··· Data provided ···
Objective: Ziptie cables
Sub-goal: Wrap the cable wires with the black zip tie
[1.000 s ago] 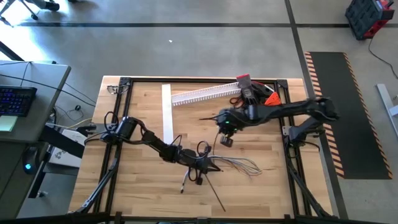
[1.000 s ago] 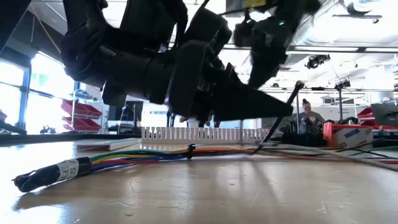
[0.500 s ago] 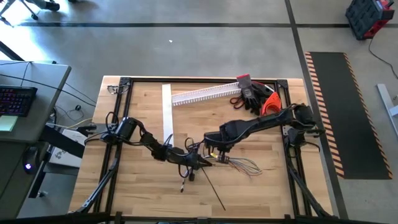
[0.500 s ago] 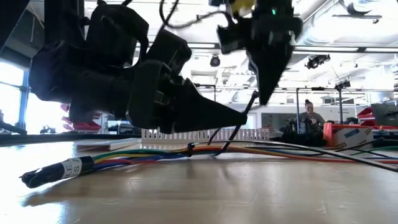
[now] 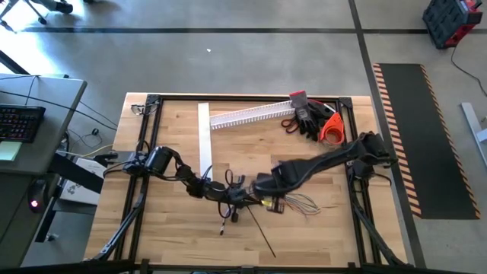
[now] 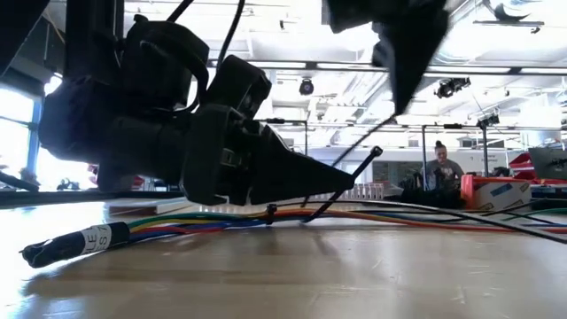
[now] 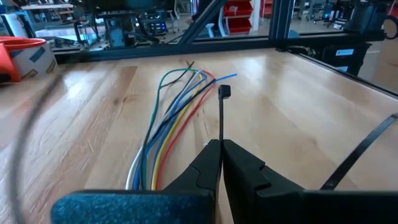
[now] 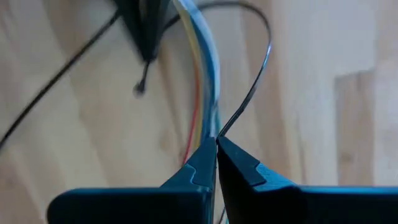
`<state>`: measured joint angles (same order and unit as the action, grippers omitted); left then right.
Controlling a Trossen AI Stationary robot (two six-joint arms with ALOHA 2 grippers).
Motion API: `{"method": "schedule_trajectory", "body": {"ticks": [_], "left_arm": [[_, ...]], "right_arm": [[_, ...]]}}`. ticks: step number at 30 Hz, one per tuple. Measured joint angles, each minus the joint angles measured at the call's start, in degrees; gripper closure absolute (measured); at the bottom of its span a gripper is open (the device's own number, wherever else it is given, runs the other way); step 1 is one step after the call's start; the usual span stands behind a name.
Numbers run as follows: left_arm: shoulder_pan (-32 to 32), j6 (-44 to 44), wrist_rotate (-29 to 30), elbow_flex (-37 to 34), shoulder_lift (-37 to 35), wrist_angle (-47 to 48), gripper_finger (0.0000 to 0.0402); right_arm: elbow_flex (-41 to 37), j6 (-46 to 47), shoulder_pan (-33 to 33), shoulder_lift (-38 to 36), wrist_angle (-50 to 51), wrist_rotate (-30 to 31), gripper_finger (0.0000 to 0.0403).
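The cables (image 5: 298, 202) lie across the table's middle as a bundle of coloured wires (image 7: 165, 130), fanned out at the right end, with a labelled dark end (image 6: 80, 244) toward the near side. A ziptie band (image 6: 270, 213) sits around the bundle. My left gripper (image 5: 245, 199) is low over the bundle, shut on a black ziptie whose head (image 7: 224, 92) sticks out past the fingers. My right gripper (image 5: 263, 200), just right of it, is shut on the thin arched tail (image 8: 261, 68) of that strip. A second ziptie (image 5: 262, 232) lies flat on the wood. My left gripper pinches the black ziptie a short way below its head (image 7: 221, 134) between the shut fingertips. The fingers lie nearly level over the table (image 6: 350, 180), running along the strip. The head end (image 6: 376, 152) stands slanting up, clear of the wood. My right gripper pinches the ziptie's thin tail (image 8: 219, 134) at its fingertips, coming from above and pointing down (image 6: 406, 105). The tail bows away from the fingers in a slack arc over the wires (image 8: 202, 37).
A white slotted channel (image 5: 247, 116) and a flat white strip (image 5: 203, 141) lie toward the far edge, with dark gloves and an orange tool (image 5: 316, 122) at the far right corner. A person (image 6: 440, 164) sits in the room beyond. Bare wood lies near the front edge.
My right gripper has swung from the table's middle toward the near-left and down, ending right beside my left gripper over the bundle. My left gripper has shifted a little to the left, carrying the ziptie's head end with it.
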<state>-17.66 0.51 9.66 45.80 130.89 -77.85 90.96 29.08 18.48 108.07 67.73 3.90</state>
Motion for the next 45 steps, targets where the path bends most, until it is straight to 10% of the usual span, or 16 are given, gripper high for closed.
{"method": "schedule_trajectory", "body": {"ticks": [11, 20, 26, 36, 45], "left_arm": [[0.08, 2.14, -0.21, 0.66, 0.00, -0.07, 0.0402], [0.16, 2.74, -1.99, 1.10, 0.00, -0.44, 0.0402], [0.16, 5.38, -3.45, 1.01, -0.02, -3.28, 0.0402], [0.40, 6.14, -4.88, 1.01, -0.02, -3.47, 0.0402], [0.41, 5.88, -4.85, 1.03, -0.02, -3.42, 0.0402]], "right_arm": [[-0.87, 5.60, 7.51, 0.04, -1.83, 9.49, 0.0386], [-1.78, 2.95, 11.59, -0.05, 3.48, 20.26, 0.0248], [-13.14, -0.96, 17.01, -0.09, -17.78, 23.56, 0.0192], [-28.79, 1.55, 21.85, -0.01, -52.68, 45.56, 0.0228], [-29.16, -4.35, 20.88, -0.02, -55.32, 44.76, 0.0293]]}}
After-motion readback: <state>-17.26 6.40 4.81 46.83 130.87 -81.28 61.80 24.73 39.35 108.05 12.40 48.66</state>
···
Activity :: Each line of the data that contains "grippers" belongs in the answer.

Solution for this task ::
`<state>`: measured joint angles (same order and unit as the action, grippers omitted); left then right.
Controlling a Trossen AI Stationary robot (two six-joint arms with ALOHA 2 grippers).

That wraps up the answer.